- _PROBLEM TO SOLVE_: If a picture appears, leave it out, and reproduce exactly the lines from the start of the listing below through the one bearing "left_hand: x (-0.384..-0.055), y".

- _INFORMATION GIVEN_:
################

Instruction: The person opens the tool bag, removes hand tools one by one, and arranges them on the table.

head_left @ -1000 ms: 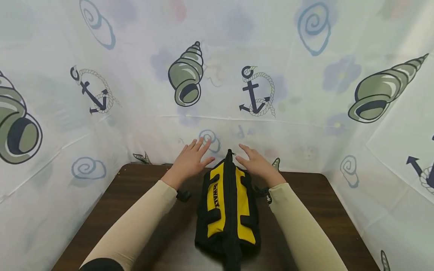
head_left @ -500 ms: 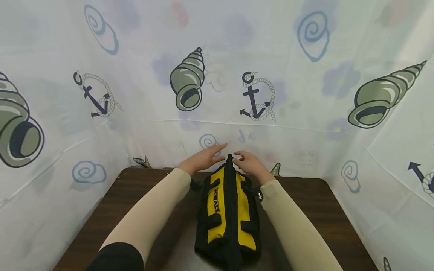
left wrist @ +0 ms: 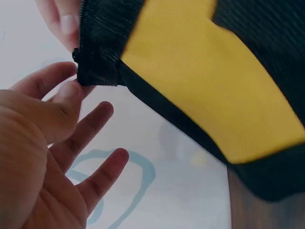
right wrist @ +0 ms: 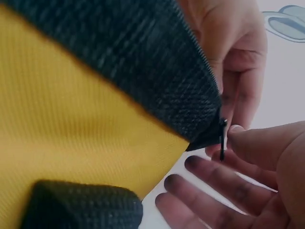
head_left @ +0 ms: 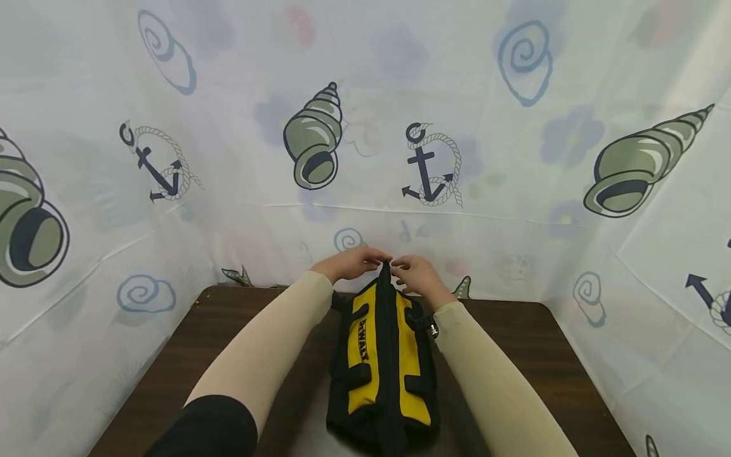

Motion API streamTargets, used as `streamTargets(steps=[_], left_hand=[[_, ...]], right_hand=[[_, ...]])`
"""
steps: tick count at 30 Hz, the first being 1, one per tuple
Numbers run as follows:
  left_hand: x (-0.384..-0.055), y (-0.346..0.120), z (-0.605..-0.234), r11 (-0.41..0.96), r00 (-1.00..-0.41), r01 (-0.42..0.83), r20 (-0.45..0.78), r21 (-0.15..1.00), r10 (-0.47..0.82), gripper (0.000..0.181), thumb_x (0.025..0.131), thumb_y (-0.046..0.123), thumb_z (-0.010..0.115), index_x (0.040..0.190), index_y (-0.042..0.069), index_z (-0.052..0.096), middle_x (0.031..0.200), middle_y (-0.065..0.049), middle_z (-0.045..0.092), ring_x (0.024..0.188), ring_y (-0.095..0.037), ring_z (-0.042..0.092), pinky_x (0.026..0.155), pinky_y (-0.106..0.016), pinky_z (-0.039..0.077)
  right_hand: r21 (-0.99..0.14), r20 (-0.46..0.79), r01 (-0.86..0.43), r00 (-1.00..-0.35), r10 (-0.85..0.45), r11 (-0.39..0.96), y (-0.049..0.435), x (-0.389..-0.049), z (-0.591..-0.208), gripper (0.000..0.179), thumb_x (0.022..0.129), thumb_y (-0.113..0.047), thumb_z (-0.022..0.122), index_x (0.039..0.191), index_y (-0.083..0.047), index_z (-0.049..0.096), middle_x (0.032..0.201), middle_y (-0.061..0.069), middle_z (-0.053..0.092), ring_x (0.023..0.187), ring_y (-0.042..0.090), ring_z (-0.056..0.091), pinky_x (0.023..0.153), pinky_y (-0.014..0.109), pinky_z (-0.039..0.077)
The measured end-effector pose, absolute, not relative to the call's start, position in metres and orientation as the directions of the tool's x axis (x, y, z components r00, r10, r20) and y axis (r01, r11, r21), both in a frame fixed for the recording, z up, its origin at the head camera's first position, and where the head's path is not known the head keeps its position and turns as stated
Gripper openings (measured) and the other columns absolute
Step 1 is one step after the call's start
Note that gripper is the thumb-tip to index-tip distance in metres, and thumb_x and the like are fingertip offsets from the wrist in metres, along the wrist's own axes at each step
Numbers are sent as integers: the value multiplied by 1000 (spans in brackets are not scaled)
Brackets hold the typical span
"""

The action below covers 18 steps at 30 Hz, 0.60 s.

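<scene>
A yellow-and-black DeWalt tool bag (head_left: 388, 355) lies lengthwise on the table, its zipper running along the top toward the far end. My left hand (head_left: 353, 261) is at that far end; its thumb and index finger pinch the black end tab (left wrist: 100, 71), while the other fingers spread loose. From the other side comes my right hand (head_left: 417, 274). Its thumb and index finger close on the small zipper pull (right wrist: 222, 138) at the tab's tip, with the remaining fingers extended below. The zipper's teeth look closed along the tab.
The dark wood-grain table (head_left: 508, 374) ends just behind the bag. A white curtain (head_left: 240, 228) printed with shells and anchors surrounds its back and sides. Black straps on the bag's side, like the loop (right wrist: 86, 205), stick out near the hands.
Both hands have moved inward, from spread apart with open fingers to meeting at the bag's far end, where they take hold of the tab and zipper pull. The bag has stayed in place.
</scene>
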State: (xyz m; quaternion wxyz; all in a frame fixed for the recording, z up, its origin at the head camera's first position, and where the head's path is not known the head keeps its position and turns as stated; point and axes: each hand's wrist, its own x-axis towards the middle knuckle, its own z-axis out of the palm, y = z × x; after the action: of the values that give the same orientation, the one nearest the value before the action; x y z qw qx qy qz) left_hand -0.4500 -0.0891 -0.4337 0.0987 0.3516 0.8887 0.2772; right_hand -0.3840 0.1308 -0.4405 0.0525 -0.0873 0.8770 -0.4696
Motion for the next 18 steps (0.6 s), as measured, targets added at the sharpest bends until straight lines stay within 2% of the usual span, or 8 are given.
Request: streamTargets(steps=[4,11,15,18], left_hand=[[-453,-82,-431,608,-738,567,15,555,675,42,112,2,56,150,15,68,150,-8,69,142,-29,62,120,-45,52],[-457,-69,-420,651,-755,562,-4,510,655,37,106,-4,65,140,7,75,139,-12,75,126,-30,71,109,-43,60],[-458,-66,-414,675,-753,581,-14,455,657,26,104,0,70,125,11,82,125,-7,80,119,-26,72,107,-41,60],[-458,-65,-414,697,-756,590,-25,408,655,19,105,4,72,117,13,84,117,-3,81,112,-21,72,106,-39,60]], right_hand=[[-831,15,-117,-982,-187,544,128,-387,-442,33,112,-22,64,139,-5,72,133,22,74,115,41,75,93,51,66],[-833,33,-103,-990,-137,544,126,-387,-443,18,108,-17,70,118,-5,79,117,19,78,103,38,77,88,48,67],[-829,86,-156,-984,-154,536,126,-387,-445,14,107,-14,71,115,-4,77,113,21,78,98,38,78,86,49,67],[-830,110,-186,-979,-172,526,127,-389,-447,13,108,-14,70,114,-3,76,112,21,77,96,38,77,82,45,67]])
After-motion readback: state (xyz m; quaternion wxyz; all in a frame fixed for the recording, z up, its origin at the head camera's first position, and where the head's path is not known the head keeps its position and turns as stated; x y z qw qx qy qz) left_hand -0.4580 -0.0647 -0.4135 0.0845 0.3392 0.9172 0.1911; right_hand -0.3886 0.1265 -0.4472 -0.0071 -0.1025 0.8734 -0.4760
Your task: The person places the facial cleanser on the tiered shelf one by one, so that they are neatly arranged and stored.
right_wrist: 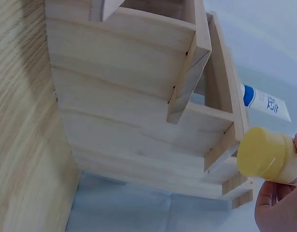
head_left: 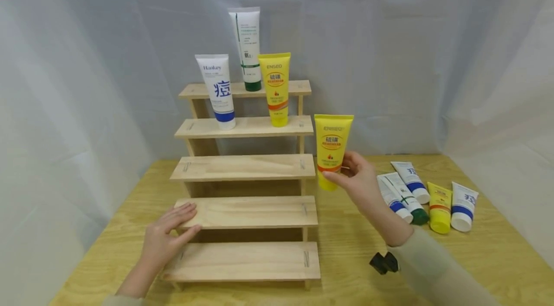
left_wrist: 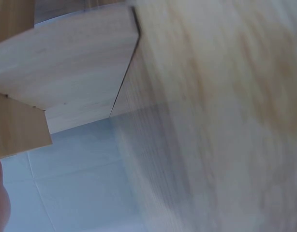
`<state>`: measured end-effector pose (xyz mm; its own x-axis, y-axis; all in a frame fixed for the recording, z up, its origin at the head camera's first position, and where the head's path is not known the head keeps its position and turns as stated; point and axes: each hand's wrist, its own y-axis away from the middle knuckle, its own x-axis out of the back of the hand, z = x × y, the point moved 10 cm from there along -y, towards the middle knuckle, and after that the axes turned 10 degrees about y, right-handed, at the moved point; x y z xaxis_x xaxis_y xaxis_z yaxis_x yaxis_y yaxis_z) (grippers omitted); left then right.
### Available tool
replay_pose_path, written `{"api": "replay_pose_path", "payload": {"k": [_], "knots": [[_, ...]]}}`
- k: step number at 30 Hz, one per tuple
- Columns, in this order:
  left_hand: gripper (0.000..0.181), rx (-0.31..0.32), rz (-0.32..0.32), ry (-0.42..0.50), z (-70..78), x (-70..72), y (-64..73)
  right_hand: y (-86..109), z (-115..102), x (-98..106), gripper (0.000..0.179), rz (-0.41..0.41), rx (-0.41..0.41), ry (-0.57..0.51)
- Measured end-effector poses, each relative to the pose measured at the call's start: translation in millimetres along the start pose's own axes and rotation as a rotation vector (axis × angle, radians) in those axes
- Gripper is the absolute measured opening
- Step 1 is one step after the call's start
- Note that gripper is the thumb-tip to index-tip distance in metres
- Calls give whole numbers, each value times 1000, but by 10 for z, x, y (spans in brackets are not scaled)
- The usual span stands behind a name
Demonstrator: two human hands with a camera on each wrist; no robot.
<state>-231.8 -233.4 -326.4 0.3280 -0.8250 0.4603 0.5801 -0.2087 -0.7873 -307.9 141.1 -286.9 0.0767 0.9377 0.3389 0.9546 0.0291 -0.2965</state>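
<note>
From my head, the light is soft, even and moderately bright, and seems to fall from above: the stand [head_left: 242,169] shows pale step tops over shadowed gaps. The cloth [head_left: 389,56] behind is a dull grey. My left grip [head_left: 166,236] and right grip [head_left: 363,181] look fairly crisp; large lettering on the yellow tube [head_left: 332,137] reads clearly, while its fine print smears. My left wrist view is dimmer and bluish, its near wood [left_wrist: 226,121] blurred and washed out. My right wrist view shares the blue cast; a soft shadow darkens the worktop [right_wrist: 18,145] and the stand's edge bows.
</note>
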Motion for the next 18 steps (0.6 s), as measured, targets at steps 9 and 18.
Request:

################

- _RESPONSE BELOW_:
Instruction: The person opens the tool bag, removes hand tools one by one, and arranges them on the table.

head_left @ -1000 ms: 
head_left @ -500 ms: 
left wrist @ +0 ms: 
right wrist @ +0 ms: 
head_left @ +0 ms: 

Motion API streamTargets, used as `streamTargets(steps=[_], left_hand=[[_, ...]], right_hand=[[_, ...]])`
"""
steps: tick count at 30 Hz, the first being 1, one per tuple
Numbers run as follows:
  left_hand: x (-0.384..-0.055), y (-0.346..0.120), z (-0.605..-0.234), r11 (-0.41..0.96), r00 (-1.00..-0.41), r01 (-0.42..0.83), r20 (-0.45..0.78), r21 (-0.15..1.00), r10 (-0.47..0.82), gripper (0.000..0.181), thumb_x (0.025..0.131), thumb_y (-0.046..0.123), thumb_z (-0.010..0.115), index_x (0.040..0.190), index_y (-0.042..0.069), index_z (-0.052..0.096), middle_x (0.031..0.200), middle_y (-0.065..0.049), middle_z (-0.045..0.092), ring_x (0.024..0.188), ring_y (-0.095..0.037), ring_z (-0.042..0.092), pinky_x (0.026..0.155), pinky_y (-0.106..0.016), pinky_z (-0.039..0.077)

No additional answer is needed here.